The Spanish Civil War continues to excite the historical memory. In part this is due to the revived interest in Spain where the recent socialist government encouraged research into the war from the Republican side, particularly into the location of mass graves of victims. So the 75th anniversary of the Battle of Jarama is being commemorated on the weekend of 17-19 February and a new sculpture unveiled at the museum there. The monument is made of shrapnel found on the battlefield and moulded into the shape of a combatant.

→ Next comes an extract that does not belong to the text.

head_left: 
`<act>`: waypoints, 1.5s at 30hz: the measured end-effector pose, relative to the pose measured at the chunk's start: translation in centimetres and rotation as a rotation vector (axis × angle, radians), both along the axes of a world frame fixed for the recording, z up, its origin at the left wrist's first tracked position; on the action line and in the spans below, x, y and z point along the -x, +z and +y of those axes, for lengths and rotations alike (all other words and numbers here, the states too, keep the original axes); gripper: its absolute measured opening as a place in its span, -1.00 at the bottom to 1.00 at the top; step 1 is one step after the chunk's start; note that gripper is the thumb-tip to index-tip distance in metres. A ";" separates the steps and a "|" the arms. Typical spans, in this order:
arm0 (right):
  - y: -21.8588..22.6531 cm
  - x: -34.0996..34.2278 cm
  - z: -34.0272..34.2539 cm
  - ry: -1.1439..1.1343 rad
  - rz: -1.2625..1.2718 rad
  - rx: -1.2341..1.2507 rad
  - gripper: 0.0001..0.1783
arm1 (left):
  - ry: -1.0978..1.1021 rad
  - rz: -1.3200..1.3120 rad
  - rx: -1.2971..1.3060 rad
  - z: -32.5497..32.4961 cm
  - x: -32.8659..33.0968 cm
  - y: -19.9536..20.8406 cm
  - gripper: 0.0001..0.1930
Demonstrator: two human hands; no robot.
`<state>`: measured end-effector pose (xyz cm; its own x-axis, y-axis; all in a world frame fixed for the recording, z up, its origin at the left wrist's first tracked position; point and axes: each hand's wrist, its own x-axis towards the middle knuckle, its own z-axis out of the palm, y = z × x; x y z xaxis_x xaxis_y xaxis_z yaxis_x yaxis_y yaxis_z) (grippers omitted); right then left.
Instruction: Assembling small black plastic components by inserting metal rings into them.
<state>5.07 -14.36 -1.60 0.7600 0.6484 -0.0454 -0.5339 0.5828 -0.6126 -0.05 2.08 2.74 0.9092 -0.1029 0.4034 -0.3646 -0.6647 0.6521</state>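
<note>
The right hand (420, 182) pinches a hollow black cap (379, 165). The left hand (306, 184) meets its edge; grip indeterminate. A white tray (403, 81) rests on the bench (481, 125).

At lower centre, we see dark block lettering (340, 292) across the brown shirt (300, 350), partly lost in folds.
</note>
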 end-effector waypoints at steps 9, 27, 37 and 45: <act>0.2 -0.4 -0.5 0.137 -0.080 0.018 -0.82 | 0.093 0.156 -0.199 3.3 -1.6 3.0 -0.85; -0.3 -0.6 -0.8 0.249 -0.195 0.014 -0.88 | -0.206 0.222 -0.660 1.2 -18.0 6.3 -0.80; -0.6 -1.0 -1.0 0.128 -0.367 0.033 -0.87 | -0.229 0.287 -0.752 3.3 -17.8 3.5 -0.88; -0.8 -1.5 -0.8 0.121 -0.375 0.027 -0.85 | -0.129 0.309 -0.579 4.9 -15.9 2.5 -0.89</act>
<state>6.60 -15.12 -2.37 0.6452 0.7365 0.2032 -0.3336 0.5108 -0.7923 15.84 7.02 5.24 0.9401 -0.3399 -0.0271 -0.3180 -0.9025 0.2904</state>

Now this interests me very much because Tom Wintringham, who led the British Battalion on the first two days of fearful blood-letting, later wrote a famous poem 'Monument' which contains the lines:

'Take then these metals, under the deep sky

Melt them together; take these pieces of earth

And mix them; add your bullets

And memories of death;

You have won victory, People of Spain,

And the tower into which your earth is built, and

Your blood and ours, shall state Spain's

Unity, happiness, strength; it shall face the breath

Of the east, of the dawn, of the future, when there will be no more

strangers...........

Tom Wintringham's grandson, Nils, will read this poem at the ceremony and we will tramp the battlefield, now an industrial wasteland on the southern edge of Madrid. As Tom's biographer I am excited by this - indeed, I shall be giving a lecture about him in Madrid on the previous evening - and I marvel that his poem is so apposite. Incidentally, it is now to be found in Spanish on new monuments that commemorate recently discovered mass graves, a continuing link between the International Brigades and the People of Spain.

The Battle of Jarama, by the way, dragged on through February to June 1937 and ended  in a stalemate. Franco's army was still unable to encircle Madrid because it could not capture the Madrid-Valencia road near the Jarama River. The fiercest fighting was in the first two days when the British battalion lost 150 men, nearly one-third of its fatalities for the entire war.